When the project approximated to the end, we noticed that Leiserson et al. proposed a method for the simultaneous identification of multiple driver pathways [56]. The present study is related to Leiserson’s but in many ways quite different. First, the so-called Dendrix I L P in [56] is the same as the BLP method [19]. Second, the weight function used by their Multi-Dendrix algorithm does not explicitly incorporate co-occurrence of mutations between genes in different pathways [56]. The Multi-Dentrix of the two gene sets was found to be a special form of the present model with λ=2 and η=1. Our simulation study demonstrated that, in this case, the coverage of the two sets detected was 286 and 331 respectively. Although the union coverage got larger (i.e., 437), a lower co-occurrence ratio 0.4119 was obtained because of the smaller common coverage. This also indicates that the multiple driver pathways (gene sets) identified by Multi-Dendrix cannot be guaranteed to be co-occurring.

We note that the heterogeneity among tumors can affect the findings of the current method. Investigating combinatorial patterns of driver pathways in different subtypes will be helpful for understanding the molecular mechanisms of carcinogenesis and designing efficient treatments for cancer patients. It will be interesting to explore the effect of heterogeneity among tumors in the future studies.

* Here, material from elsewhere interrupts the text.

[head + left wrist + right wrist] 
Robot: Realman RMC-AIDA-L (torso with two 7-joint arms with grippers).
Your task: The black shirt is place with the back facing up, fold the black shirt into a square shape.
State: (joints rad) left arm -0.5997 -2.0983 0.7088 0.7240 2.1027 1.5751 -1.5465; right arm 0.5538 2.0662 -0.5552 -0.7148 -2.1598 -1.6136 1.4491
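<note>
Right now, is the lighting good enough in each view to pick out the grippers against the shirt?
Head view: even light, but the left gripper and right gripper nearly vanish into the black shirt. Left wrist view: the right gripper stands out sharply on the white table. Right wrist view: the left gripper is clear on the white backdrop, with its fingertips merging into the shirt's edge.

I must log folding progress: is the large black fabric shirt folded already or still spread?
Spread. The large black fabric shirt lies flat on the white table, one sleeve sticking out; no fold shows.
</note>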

In summary, we have developed a method to identify co-occurring driver pathways, which may reveal the functional cooperation of different driver pathways during carcinogenesis. The results of this study show that the present method will be a powerful tool to explore the collaborative effects among mutated driver pathways and enhance our understanding of the molecular mechanisms.